2.4.4 Driver profiles
To estimate the transport demand curve, as a first step some characteristics of vehicle drivers were considered (driving distance, timing, and charging/refuelling needs). The rules according to which drivers decide whether, when and how far to travel, as well as basic decision-making during the refuelling/charging process, are defined as the “driver profile”. Each parameter in the driver profile is constrained by boundary values and sub-divided into weighted range groups based on assumptions by the authors or previously observed patterns for each drivetrain (for details, please see the Appendix). Each vehicle is randomly assigned into one of the weighted range groups (based on [69], and within the assigned range group they are again randomly assigned a daily driving distance value.
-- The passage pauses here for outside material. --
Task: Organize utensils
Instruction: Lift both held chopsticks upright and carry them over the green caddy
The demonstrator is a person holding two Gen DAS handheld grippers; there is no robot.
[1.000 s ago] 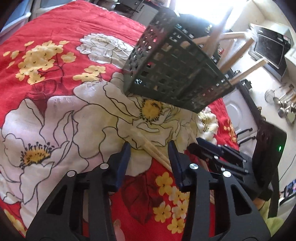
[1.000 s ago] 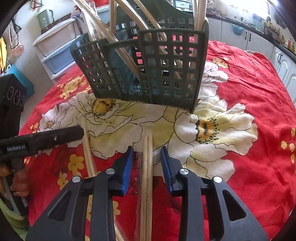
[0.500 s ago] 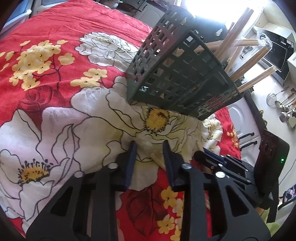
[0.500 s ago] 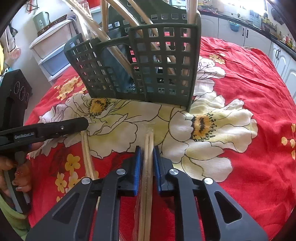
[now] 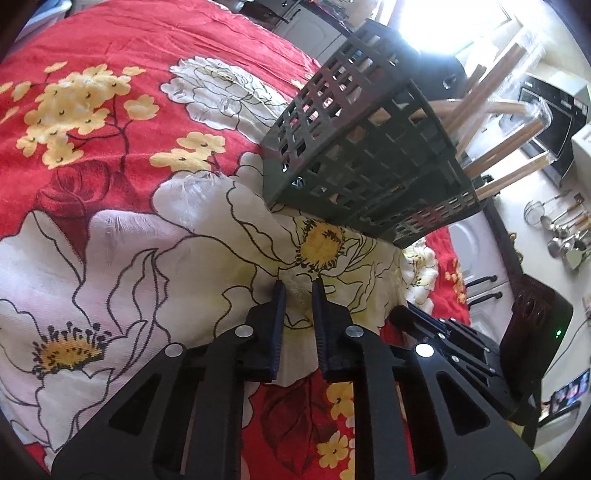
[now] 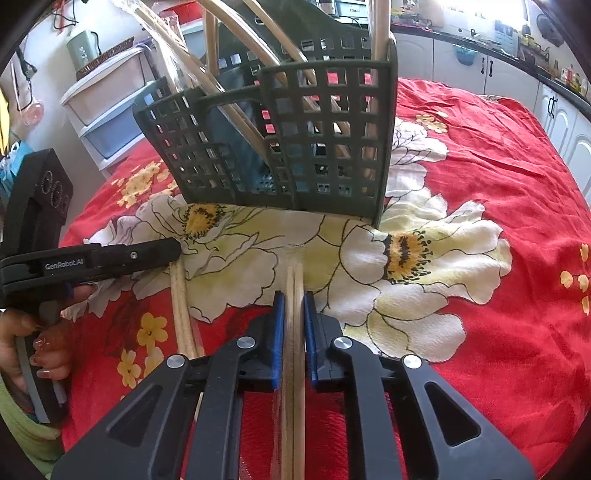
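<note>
white cabinets (image 6: 554,110), plastic drawers (image 6: 107,107), bright window (image 5: 454,22)

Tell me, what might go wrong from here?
1. The right claw pinches the wrapped pair of wooden chopsticks near one end, so they may droop or slip when lifted.
2. The dark green plastic lattice basket is already crowded with leaning chopsticks, so a newcomer could snag.

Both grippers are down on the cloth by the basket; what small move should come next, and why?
Probably lift the right gripper slightly. Its jaws have just been closing and its pads now press on the pair of chopsticks lying on the tablecloth. The basket just ahead already holds others, so raising them clears the way to it.
</note>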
To further reduce the level of synchronicity between the vehicles in the fleet, every vehicle is randomly assigned an initial tank/battery fill level at the beginning of the simulation.
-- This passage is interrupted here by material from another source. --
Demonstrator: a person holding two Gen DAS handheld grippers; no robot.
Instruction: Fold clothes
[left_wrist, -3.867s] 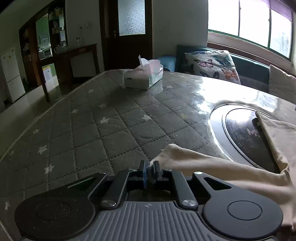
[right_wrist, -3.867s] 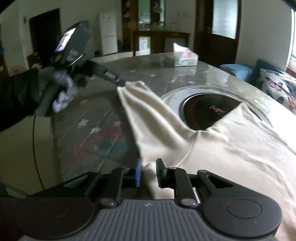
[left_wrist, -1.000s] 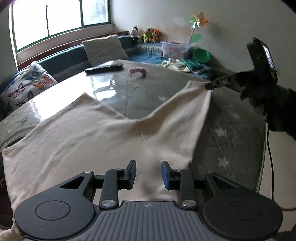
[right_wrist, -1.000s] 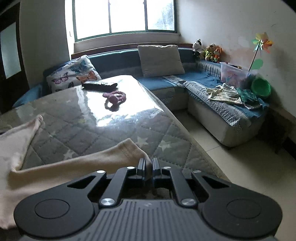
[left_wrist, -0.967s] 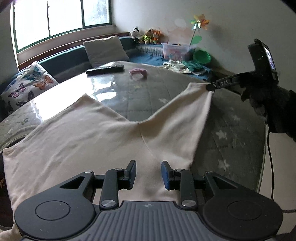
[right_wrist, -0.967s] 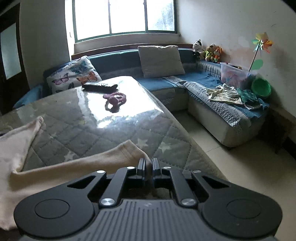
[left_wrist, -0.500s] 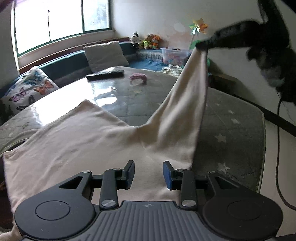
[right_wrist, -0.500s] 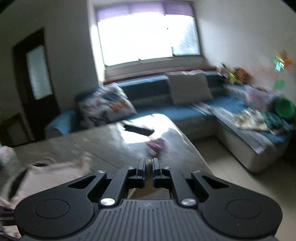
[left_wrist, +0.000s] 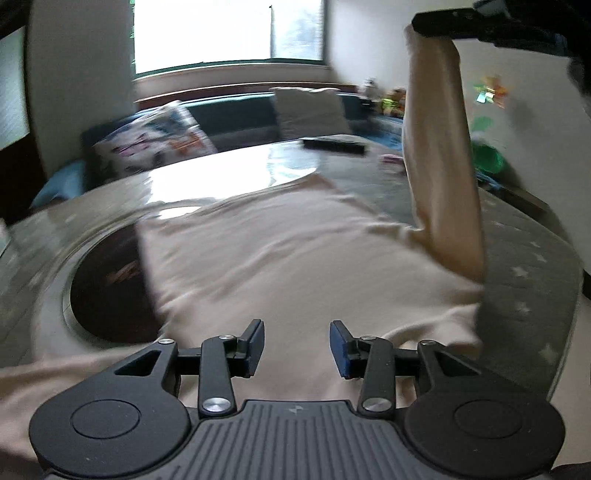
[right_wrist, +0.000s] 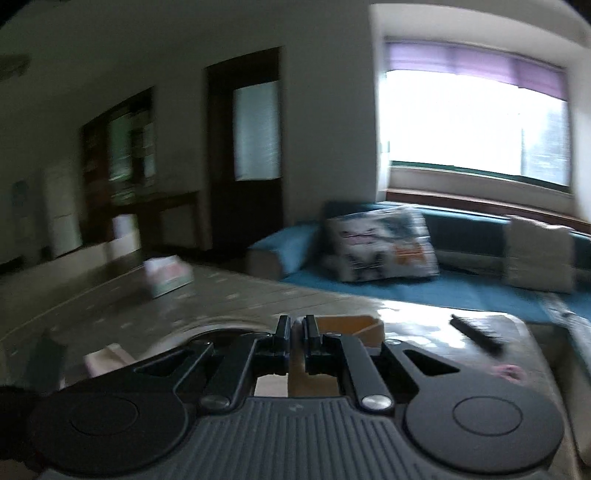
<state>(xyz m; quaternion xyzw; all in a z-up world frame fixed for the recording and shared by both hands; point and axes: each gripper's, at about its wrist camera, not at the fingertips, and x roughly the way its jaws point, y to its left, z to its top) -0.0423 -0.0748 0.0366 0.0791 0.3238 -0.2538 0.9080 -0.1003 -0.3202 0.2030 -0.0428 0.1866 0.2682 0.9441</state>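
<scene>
A cream shirt (left_wrist: 280, 251) lies spread on the quilted grey table (left_wrist: 532, 258). My left gripper (left_wrist: 297, 339) hovers low over the shirt's near body. Its jaws are opening, with only flat cloth beneath and nothing pinched between them. One sleeve (left_wrist: 439, 147) stands lifted high at the right, hanging from my right gripper (left_wrist: 419, 20), which a gloved hand holds at the top of the left wrist view. In the right wrist view that gripper (right_wrist: 296, 325) is shut on the sleeve's end, with a bit of tan cloth (right_wrist: 351, 325) showing beside the fingers.
A dark round inset (left_wrist: 107, 291) sits in the table left of the shirt. A black remote (left_wrist: 332, 144) and a small pink item (left_wrist: 391, 158) lie at the far edge. A tissue box (right_wrist: 168, 275) stands far left. A blue sofa with cushions (right_wrist: 380, 247) lies beyond.
The right gripper has raised the sleeve from table level to high above the shirt and turned left. The left gripper's jaws have widened and its view has swung left across the shirt.
</scene>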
Two driver profile patterns were defined for each technology, namely “commuter” and “leisure”. The commuter profile is relatively well established in terms of driver behaviour, with assumptions regarding commuting periods being based on Zhang et al. (2020), and the interval between commutes being approximated from the day-time BEV charging duration given in Pareschi et al. [76].
For the case of the leisure profile Taljegard et al. [47] observed that driver behaviour throughout the day is relatively random: to represent the demand pattern observed from 429 GPS-tracked petrol cars, Taljegard et al. [47] extracted 200 unique driver profiles. Based on this, it can be assumed, that the 24 leisure profiles generated in the current study are unlikely to be fully representative (just as the commuter profile does not realistically cover the full bandwidth of actual commuter driving patterns). However, both profiles can be useful to broadly represent distinctly different types of drivers using a relatively computationally efficient method to do so and thus diversify the fleet.
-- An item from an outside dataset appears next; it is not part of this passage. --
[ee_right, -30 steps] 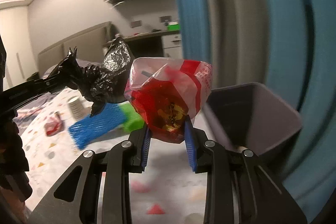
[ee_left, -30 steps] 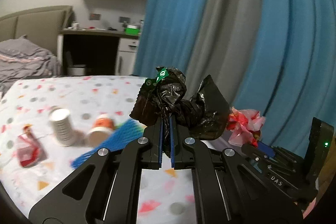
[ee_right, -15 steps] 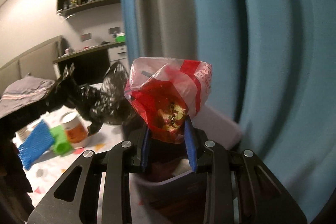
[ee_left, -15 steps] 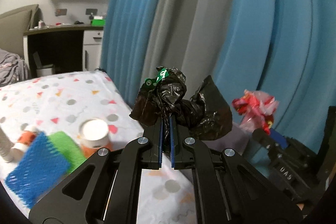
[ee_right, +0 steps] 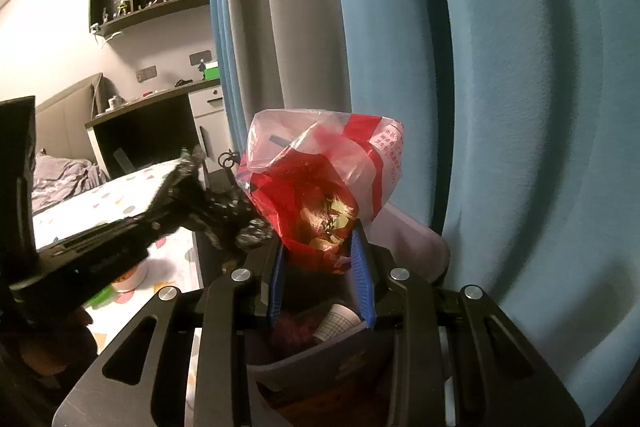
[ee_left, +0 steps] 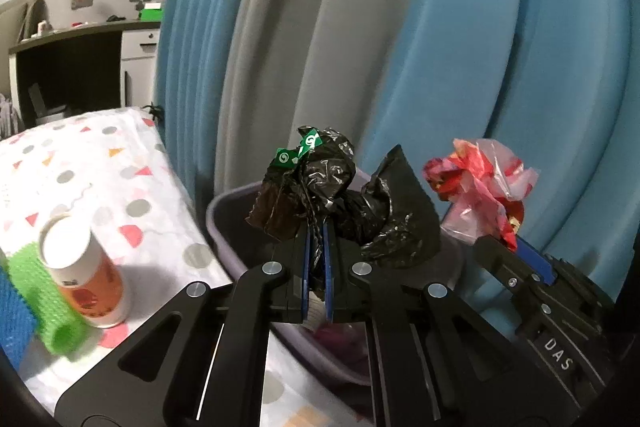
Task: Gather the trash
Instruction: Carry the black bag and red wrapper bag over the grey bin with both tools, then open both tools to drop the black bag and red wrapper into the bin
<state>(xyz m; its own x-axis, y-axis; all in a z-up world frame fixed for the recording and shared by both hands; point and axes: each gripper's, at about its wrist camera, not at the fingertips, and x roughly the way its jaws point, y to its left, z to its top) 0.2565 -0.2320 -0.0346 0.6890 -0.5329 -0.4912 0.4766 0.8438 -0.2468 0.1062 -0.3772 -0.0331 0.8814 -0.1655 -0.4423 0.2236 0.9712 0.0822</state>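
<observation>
Below both grippers sits the grey bin (ee_left: 224, 211) — left gripper (ee_left: 315, 227) clenches the black bag (ee_left: 360, 211), right gripper (ee_right: 320, 247) the red bag (ee_right: 320, 179) — both directly above its mouth.

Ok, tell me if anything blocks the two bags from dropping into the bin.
Nothing visible does. The left gripper holds the black bag over the open bin, and the right gripper holds the red bag above the same opening. Inside the bin there is only loose trash, including a paper cup, lying low.
</observation>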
2.4.5 Infrastructure use rules
As alternative fuel vehicles move through the day and use fuel (either electricity or electrolysed hydrogen), they eventually will request to connect with a charger or HRS. Apart from driving and resting-related rules, this simulation also sets five basic rules that govern the use of infrastructure and its constraints (for detailed definitions of the parameters, see the Appendix):
-
First, the rules for refuelling/ charging describe the general process and duration of the connection.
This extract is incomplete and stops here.